Data entries:
____
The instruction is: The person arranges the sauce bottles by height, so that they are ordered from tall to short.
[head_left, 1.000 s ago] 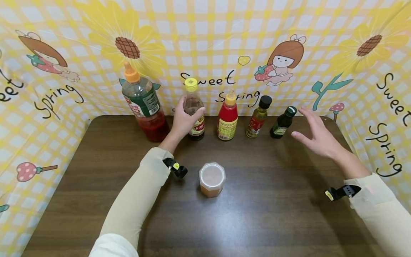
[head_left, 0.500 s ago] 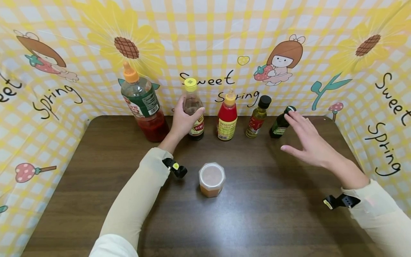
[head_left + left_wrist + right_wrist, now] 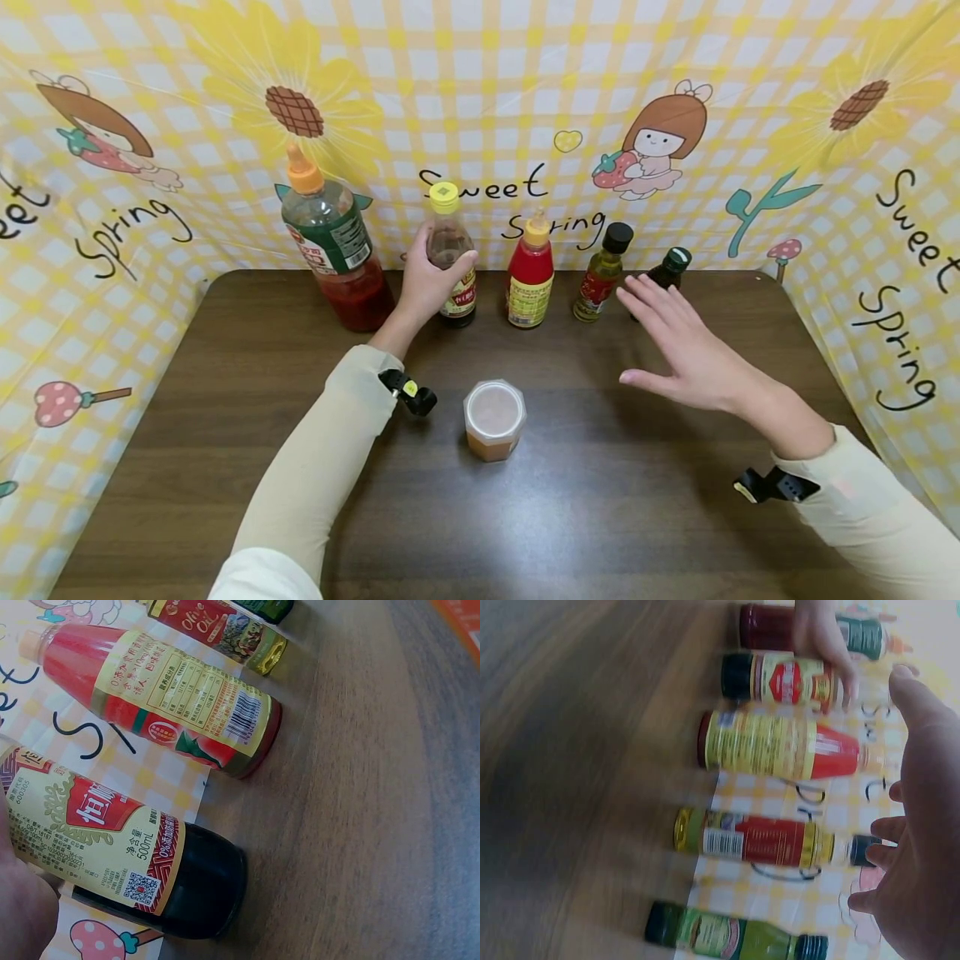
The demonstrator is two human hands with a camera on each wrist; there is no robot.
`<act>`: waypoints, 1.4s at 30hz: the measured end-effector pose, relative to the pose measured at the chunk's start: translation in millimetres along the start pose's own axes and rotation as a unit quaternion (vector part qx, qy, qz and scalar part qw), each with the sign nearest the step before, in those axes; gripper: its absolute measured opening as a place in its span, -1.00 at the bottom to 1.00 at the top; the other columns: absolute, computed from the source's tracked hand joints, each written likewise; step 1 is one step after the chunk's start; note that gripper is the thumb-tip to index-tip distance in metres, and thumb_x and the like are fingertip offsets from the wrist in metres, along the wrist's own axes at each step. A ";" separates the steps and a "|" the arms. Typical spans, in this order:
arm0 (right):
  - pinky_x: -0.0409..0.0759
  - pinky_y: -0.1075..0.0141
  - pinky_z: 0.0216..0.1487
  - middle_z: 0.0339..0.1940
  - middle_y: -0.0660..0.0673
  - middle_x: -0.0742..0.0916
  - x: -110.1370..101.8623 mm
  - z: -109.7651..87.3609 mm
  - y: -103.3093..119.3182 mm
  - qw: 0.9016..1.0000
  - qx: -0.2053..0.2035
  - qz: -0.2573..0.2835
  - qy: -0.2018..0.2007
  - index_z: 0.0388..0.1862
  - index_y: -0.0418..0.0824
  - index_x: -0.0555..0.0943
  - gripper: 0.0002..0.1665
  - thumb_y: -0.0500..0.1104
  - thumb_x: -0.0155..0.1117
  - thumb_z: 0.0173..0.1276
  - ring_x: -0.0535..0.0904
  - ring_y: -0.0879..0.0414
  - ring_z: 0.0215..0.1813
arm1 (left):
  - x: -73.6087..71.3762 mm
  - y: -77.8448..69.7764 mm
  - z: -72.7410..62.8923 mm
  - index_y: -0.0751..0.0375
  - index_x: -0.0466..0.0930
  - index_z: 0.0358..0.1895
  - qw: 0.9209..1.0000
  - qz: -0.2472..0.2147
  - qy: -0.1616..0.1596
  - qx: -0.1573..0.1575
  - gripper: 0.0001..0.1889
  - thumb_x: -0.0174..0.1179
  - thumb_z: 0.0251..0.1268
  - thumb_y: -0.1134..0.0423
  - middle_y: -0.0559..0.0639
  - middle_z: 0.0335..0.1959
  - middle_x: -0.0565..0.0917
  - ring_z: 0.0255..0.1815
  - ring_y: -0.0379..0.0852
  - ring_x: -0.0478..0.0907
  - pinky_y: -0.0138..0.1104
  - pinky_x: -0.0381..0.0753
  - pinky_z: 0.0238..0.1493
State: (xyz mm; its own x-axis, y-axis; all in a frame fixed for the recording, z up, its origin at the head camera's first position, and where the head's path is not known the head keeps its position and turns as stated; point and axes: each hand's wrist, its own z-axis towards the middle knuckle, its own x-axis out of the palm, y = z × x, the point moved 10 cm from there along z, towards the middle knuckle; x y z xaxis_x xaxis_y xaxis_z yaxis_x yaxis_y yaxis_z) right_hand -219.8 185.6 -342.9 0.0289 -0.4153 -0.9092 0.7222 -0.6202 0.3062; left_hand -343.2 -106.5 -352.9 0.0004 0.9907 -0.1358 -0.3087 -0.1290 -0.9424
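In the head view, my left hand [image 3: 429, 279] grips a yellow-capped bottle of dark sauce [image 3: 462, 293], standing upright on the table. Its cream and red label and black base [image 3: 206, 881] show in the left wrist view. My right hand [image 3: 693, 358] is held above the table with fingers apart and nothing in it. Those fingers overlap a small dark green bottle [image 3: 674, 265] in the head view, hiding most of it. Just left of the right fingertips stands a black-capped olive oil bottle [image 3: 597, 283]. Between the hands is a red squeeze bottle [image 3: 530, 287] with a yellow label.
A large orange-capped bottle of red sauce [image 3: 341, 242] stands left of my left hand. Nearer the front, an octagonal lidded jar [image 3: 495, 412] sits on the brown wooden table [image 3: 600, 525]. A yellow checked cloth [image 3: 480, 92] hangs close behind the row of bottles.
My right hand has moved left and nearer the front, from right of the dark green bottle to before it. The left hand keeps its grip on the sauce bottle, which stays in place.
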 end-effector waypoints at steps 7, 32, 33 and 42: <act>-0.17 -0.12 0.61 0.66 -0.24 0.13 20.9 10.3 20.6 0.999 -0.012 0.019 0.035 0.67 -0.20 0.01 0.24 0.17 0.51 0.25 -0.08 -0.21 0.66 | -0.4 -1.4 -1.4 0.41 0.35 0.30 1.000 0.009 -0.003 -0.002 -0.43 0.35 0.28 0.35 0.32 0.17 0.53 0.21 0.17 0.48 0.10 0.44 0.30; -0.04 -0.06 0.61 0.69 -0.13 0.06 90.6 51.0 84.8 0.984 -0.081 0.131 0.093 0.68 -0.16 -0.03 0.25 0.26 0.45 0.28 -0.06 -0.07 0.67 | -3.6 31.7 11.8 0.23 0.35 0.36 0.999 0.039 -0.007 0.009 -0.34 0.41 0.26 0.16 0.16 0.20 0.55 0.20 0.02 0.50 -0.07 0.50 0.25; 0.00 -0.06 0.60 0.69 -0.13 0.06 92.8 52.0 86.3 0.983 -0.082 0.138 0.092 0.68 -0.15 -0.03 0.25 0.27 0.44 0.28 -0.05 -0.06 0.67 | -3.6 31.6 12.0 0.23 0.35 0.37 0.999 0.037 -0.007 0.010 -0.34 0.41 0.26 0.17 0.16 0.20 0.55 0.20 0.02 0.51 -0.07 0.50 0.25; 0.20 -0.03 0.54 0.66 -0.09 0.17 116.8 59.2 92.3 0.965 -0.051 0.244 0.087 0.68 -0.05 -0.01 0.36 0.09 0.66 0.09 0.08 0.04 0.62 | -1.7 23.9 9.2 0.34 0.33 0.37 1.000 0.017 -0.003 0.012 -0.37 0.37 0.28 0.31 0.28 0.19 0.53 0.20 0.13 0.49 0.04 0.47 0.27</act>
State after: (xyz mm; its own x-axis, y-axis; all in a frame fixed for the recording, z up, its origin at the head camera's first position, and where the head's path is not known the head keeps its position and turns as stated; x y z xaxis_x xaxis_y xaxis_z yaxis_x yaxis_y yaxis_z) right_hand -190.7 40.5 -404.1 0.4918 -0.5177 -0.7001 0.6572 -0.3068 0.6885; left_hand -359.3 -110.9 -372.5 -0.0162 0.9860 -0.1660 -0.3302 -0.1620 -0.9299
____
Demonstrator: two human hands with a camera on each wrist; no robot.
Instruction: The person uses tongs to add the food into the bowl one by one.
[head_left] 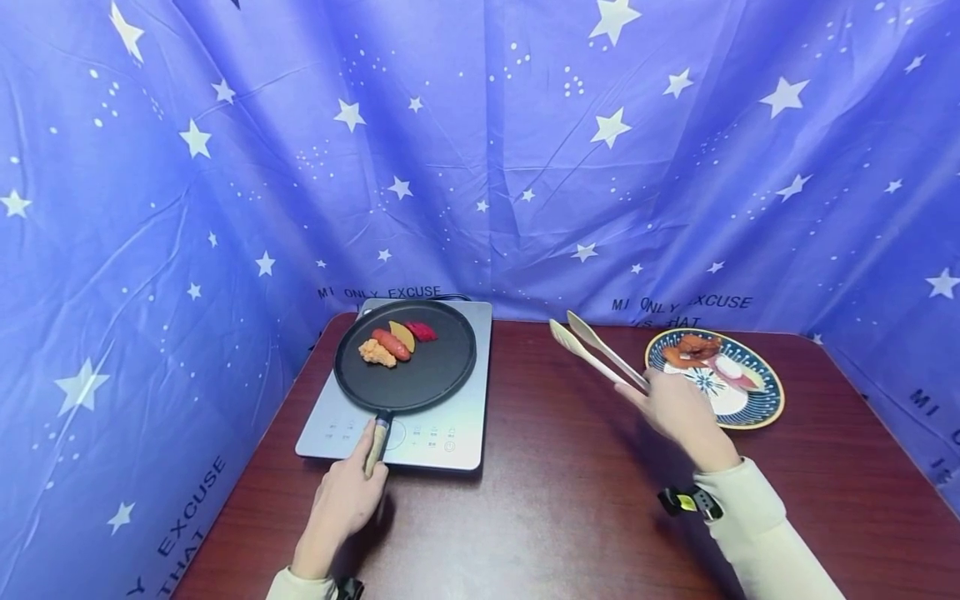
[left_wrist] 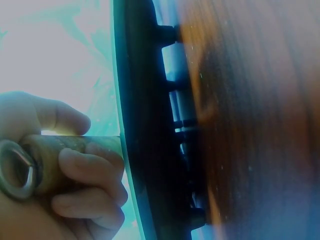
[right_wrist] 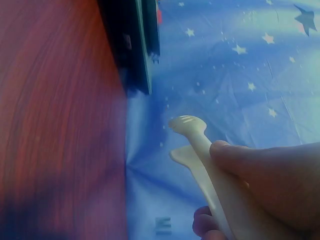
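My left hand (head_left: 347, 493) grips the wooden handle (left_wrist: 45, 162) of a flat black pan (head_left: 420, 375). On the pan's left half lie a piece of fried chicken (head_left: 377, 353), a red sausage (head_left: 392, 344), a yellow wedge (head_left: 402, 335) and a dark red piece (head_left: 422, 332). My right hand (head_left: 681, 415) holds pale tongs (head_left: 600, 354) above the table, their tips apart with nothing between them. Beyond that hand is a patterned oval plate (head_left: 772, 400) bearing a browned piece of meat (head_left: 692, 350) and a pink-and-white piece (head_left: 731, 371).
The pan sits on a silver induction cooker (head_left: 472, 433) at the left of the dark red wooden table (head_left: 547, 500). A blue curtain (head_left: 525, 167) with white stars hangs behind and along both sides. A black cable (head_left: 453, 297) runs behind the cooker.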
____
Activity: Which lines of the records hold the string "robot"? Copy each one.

Your response:
The demonstrator is two human hands with a camera on each wrist; there is no robot.
Demonstrator: two human hands with a camera on each wrist; no robot.

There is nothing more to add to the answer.